# Work to be completed
Reproduce the entries below exactly, but only from the line containing "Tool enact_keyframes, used" to the line containing "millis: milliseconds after", inclusive.

# Data for processing

#####

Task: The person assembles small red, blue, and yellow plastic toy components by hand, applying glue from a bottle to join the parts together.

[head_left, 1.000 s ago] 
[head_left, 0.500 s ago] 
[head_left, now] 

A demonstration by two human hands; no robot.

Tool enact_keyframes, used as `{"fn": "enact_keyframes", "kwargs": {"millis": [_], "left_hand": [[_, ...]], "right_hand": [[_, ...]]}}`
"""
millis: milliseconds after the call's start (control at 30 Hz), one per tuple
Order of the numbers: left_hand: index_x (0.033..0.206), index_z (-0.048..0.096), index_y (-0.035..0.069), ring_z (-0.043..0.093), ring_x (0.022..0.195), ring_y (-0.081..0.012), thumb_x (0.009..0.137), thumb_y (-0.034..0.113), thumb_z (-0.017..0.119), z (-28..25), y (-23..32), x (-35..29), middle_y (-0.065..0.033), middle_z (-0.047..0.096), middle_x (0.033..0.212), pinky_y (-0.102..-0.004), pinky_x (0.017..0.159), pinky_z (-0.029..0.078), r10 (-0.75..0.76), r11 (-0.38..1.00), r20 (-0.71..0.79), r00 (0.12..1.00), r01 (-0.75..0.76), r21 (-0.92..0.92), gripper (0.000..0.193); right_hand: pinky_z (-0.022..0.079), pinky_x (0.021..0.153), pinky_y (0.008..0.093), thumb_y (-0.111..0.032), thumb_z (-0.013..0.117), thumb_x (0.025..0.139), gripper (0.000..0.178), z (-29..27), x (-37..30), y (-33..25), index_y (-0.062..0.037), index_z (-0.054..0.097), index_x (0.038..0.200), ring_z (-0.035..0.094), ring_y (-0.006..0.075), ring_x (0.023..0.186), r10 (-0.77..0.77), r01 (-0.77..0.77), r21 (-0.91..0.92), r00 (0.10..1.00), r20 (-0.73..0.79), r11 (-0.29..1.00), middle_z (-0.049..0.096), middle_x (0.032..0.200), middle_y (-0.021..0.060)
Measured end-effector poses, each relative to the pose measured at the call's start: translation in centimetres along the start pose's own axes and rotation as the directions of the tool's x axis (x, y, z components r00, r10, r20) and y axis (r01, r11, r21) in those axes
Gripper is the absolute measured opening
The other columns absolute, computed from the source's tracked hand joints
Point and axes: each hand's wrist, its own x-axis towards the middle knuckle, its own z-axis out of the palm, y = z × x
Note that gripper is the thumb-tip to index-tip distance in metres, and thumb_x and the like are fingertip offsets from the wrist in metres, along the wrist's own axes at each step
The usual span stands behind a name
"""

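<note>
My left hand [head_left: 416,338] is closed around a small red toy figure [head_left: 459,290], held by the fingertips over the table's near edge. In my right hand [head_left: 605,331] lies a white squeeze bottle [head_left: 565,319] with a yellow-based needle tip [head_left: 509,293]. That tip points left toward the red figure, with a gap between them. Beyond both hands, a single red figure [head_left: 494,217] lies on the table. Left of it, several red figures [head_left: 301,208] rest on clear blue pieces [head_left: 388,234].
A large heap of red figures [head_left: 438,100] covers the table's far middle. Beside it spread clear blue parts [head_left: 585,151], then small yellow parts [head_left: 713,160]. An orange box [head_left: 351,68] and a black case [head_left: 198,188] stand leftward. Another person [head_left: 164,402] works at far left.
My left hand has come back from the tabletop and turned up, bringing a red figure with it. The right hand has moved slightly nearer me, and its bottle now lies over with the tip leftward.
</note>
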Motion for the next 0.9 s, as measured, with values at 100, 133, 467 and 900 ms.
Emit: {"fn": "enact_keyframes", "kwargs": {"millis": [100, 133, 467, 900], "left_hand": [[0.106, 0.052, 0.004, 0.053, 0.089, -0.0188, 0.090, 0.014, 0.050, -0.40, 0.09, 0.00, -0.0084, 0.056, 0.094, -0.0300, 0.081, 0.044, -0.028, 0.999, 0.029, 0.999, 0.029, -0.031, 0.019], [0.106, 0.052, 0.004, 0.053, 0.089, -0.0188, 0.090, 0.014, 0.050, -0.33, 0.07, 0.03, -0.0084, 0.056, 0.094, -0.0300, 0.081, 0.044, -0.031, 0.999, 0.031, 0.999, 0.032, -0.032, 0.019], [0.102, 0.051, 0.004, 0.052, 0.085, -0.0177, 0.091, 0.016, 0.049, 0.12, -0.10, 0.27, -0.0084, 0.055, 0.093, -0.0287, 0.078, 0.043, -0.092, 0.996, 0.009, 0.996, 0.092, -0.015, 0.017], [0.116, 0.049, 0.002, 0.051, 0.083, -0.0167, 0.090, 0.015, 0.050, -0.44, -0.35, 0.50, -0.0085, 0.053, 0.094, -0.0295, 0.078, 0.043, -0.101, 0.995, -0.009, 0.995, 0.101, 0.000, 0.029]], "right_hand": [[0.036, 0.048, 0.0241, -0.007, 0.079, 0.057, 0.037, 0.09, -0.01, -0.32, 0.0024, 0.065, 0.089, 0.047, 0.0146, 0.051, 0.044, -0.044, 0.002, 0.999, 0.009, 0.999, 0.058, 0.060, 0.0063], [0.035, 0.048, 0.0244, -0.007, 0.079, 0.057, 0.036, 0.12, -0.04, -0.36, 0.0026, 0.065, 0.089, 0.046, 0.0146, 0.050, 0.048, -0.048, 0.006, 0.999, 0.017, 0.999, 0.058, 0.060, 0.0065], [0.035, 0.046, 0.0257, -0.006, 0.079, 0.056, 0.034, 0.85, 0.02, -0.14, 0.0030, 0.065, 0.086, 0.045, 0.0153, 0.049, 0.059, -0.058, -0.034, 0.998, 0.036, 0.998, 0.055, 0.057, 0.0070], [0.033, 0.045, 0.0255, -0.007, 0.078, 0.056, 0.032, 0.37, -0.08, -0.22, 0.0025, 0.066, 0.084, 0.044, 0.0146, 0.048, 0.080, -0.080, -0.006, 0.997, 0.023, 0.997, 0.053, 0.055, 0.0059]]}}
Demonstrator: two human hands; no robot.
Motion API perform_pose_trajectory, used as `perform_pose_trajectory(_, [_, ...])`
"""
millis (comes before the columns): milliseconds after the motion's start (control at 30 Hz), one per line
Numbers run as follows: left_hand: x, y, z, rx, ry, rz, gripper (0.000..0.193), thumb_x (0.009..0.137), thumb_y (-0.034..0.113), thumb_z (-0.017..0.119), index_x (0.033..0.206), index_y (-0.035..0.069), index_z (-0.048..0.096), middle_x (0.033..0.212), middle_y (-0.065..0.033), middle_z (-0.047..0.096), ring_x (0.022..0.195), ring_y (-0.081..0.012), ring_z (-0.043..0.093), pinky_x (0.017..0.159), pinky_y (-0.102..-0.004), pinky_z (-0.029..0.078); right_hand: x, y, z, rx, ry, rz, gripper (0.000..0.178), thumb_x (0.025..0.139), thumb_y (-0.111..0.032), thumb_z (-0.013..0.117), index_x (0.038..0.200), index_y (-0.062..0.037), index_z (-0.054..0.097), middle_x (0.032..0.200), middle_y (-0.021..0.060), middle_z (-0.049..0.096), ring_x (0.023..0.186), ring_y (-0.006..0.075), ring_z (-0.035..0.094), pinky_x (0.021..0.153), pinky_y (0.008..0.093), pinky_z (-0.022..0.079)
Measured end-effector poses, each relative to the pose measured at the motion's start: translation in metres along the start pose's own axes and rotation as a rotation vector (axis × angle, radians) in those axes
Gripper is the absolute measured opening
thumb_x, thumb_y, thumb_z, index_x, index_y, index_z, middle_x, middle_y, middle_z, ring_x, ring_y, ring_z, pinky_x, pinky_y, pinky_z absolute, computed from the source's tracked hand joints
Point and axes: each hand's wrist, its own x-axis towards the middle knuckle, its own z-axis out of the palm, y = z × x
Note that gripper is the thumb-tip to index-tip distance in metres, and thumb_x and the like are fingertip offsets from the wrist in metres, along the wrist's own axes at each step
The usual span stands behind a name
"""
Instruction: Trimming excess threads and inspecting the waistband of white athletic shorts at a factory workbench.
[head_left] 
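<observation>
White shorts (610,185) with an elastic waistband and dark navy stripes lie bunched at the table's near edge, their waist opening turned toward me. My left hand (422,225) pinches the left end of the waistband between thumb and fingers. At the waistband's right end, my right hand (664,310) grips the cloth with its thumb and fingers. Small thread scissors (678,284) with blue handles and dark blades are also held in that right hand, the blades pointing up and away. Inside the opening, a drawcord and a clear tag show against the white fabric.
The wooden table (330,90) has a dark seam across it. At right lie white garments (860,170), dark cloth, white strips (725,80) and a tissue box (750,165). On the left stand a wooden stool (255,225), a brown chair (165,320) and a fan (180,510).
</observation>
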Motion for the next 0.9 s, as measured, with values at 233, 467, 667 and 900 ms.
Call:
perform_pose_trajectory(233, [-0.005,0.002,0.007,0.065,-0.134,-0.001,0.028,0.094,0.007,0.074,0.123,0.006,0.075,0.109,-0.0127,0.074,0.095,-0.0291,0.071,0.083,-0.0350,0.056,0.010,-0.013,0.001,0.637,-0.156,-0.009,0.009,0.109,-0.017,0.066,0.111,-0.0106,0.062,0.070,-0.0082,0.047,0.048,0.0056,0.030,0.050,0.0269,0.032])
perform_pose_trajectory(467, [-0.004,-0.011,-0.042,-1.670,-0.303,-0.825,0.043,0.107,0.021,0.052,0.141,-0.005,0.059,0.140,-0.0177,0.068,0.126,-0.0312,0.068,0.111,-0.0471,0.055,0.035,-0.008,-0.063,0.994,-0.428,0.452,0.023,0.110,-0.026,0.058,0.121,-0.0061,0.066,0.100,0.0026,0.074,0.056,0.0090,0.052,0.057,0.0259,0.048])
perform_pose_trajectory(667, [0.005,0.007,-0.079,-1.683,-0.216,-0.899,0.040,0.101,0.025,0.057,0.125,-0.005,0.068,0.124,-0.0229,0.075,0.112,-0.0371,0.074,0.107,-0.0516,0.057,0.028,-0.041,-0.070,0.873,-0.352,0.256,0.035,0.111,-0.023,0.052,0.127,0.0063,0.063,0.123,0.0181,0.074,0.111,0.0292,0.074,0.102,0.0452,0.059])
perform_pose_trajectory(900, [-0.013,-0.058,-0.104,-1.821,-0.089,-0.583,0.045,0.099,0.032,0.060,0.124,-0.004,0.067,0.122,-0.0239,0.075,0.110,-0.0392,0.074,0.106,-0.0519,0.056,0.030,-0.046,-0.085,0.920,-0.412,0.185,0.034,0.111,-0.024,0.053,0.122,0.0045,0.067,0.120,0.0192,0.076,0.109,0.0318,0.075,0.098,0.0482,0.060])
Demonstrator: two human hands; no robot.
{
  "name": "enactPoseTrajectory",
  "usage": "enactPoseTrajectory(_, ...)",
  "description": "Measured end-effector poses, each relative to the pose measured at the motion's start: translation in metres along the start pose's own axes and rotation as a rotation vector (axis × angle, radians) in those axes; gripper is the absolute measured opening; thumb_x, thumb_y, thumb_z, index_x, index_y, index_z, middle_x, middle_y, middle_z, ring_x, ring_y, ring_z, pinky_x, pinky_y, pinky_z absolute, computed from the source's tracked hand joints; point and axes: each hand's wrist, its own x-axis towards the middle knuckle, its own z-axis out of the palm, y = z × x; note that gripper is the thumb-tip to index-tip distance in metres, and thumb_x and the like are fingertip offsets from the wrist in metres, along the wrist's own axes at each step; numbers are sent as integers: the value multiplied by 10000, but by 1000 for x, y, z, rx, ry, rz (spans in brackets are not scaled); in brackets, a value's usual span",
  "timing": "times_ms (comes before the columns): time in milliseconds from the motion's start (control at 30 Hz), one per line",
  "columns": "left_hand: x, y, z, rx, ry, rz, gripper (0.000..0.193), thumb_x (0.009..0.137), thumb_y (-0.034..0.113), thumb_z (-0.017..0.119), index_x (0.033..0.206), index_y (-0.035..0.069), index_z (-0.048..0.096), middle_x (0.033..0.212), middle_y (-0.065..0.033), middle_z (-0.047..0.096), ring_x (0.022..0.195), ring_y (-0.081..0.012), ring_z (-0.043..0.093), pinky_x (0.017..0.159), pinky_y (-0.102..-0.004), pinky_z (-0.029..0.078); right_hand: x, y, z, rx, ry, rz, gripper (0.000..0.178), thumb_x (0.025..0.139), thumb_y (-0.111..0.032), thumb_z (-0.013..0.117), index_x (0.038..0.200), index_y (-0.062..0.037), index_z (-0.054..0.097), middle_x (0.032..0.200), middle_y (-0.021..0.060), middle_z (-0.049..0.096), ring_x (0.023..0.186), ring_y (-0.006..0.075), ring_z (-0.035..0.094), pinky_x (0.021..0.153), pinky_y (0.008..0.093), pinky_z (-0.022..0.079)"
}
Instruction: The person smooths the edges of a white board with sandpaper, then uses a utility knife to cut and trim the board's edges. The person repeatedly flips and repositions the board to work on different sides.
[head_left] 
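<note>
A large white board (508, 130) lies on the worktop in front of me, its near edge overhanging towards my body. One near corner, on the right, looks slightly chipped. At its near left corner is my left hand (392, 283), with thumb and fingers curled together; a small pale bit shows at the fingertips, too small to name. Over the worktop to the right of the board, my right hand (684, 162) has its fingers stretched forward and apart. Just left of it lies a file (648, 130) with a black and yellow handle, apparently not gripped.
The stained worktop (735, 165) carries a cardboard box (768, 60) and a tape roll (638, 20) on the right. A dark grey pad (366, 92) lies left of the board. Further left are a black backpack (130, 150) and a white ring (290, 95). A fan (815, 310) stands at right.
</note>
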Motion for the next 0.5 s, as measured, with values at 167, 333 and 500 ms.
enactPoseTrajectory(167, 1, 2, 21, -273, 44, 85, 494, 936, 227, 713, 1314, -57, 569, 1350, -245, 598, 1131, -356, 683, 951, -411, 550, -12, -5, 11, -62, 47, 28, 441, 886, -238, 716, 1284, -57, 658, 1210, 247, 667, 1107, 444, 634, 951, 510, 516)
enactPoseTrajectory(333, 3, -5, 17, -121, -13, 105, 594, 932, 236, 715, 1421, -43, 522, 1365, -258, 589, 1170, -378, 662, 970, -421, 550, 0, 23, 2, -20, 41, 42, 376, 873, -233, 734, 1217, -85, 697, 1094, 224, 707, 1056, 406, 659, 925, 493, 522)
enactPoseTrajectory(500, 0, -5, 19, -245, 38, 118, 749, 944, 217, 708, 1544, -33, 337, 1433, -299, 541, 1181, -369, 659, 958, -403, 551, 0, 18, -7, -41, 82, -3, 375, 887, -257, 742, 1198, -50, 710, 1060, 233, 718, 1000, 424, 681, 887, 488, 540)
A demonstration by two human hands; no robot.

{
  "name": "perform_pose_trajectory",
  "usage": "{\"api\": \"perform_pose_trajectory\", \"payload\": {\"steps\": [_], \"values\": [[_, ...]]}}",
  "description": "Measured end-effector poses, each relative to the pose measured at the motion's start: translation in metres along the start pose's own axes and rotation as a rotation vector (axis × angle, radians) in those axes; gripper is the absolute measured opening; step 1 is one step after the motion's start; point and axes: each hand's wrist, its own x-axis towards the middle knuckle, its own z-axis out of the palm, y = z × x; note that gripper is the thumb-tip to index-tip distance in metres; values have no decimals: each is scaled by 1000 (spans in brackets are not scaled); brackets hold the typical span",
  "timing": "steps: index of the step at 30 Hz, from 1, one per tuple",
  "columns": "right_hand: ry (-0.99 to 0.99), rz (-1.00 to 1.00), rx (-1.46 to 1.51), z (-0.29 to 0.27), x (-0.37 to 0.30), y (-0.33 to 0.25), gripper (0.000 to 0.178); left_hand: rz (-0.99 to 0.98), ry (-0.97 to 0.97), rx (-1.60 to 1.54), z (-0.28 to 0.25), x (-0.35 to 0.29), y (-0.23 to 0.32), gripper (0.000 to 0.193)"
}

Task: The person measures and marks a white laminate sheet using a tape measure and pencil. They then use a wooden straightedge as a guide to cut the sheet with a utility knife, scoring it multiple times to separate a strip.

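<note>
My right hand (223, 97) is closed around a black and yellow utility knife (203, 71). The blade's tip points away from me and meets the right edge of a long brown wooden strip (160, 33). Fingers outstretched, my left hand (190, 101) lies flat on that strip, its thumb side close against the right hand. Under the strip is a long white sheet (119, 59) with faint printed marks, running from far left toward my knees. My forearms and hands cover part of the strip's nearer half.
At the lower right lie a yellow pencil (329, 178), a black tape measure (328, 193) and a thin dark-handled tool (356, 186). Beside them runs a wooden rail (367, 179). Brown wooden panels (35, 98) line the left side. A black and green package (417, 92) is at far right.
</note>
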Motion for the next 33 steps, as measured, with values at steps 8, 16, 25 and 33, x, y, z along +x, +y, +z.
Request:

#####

# Your solution
Tool enact_keyframes, used as `{"fn": "enact_keyframes", "kwargs": {"millis": [_], "left_hand": [[_, ...]], "right_hand": [[_, ...]]}}`
"""
millis: milliseconds after the call's start (control at 30 Hz), one per tuple

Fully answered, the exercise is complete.